FI führt mit GaBi im Landkreis Günzburg Bedarfsermittlung zu Familienbildungsangeboten durch

Nachfolgeauftrag zur Bestandserhebung Familienbildungsangebote 2013

Im Auftrag des Landkreises Günzburg nahm GaBi – Ganzheitliche Bildung im SozialraumEnde 2013 die Befragung sowie Auswertung für die Bestandserhebung der Familienbildungsangebote im Landkreis (extern) vor. Darauf aufbauend ermittelt GaBi nun die Bedarfe an Familienbildungsangeboten – unter Mitarbeit des Auftraggebers – in der bayrischen „Familien- und Kinderregion“.

Marion Heß-Eberhardinger, Koordinatorin für Familienbildung im Landkreis Günzburg, erklärt: „Die Bedarfsermittlung ist eine Voraussetzung dafür, ein Familienbildungskonzept für den Landkreis zu erstellen, wobei uns GaBi begleitet.“ Sie ergänzt: „Mit dieser Ermittlung erhalten wir sowohl einen Einblick in als auch eine begründete Einschätzung zu den aktuellen Bedürfnissen und Bedarfen der Eltern sowie fachlichen und politischen Verantwortlichen.
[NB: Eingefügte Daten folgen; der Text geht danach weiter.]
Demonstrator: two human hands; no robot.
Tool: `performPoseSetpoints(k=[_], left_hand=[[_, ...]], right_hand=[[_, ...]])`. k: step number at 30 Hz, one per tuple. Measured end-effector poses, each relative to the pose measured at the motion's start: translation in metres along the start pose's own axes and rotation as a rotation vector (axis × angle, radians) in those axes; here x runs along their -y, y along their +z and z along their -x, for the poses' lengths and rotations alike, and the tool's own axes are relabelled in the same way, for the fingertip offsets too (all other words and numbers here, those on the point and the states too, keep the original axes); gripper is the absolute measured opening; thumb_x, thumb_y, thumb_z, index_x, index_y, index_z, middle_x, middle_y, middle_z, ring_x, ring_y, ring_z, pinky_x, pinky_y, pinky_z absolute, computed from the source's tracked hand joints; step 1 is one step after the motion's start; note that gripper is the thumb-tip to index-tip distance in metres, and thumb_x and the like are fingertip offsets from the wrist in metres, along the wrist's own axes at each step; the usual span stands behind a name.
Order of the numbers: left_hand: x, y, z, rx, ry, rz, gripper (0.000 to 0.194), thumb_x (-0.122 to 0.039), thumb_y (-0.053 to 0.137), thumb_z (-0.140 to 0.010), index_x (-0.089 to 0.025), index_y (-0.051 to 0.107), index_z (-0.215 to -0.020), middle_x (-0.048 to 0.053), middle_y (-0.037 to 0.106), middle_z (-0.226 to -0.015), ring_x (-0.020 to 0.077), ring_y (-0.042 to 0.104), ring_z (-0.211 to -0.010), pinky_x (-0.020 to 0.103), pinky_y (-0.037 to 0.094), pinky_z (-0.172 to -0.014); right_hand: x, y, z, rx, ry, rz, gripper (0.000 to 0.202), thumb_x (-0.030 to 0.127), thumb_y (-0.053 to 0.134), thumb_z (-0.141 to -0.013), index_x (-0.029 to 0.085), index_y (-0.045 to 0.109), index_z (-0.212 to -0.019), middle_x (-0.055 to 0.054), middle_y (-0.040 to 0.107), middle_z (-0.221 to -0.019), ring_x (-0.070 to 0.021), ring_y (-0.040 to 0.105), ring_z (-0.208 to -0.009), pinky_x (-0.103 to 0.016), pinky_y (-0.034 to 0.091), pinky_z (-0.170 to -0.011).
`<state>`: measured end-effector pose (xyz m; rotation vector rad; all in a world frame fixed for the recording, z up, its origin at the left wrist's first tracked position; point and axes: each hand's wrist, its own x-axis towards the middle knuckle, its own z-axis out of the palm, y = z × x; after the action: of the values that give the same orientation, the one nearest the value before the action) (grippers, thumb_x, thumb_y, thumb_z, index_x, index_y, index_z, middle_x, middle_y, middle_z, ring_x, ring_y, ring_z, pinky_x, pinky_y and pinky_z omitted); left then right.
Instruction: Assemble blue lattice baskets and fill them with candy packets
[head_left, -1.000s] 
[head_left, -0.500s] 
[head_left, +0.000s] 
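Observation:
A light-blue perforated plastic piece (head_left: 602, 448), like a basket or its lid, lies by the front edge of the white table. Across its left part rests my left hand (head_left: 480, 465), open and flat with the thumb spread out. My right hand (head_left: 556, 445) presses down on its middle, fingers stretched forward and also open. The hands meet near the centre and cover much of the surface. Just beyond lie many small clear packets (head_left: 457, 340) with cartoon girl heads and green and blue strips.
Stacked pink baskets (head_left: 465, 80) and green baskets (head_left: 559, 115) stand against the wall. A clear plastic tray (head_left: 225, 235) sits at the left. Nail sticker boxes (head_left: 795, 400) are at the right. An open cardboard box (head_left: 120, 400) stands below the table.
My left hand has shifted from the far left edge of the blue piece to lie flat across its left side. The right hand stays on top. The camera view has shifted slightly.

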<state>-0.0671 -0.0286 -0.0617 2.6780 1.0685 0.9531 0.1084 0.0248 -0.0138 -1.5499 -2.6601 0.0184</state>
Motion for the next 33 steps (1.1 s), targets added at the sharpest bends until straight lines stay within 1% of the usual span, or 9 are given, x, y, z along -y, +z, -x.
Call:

Dann wissen wir, welche Familienbildungsangebote tatsächlich gebraucht werden und können am Familienbildungskonzept weiterarbeiten.“

 

Zunächst entwickelte GaBi gemeinsam mit Frau Heß-Eberhardinger, der Koordinatorin für die Familienstützpunkte im Landkreis Günzburg Hildegard Brunhuber sowie der Jugendhilfeplanerin Maria Reiter die Interviewleitfäden für die Bedarfsermittlung durch teilstandardisierte Interviews. Hierbei klärten sie bereits richtungsweisende Fragen zu Zielen, Aufgaben und Verantwortlichkeiten in Sachen Familienbildung. Anschließend führten die Koordinatorinnen, die Jugendhilfeplanerin und GaBi die Interviews durch.

Partizipatorischer Ansatz

Irene Ebert, Fachreferentin für Ganzheitliche Bildung am Dresdner Felsenweg-Institut der Karl Kübel Stiftung, unterstreicht: „GaBi arbeitet bei der Bedarfsermittlung mit einem partizipatorischen Ansatz. Neben der Datenerhebung geht es uns um die Wertschätzung und Aktivierung der Beteiligten, sowie um ihre Erfahrungen und Erkenntnisse. Die zeitnahe Rückmeldung der Ergebnisse an die Interviewten und die sich daraus entwickelten Konsequenzen sind ein zentrales Moment.“ Ebert erklärt: „Die Befragten sind damit stärker in einer sehr frühen Phase in die Entwicklung des Familienbildungskonzeptes involviert. Wir können damit sofort – also noch vor Abschluss der eigentlichen Bedarfsermittlung – Effekte im Feld erzielen und so eine motivierte Mitwirkung bei der künftigen Umsetzung des Familienbildungskonzeptes fördern.“

Interviewmethode

Es wurden rund 30 Eltern und 25 Fachkräfte aus dem pädagogischen, frühkindlichen, medizinischen und administrativen Bereich in teilstandardisierten Interviews befragt. „Aktuell werten wir die Interviews mittels qualitativer Inhaltsanalyse aus. Anfang 2015 stellt GaBi die Ergebnisse der Bedarfsermittlung der Steuerungsgruppe Familienbildung in Günzburg vor“, so Ebert.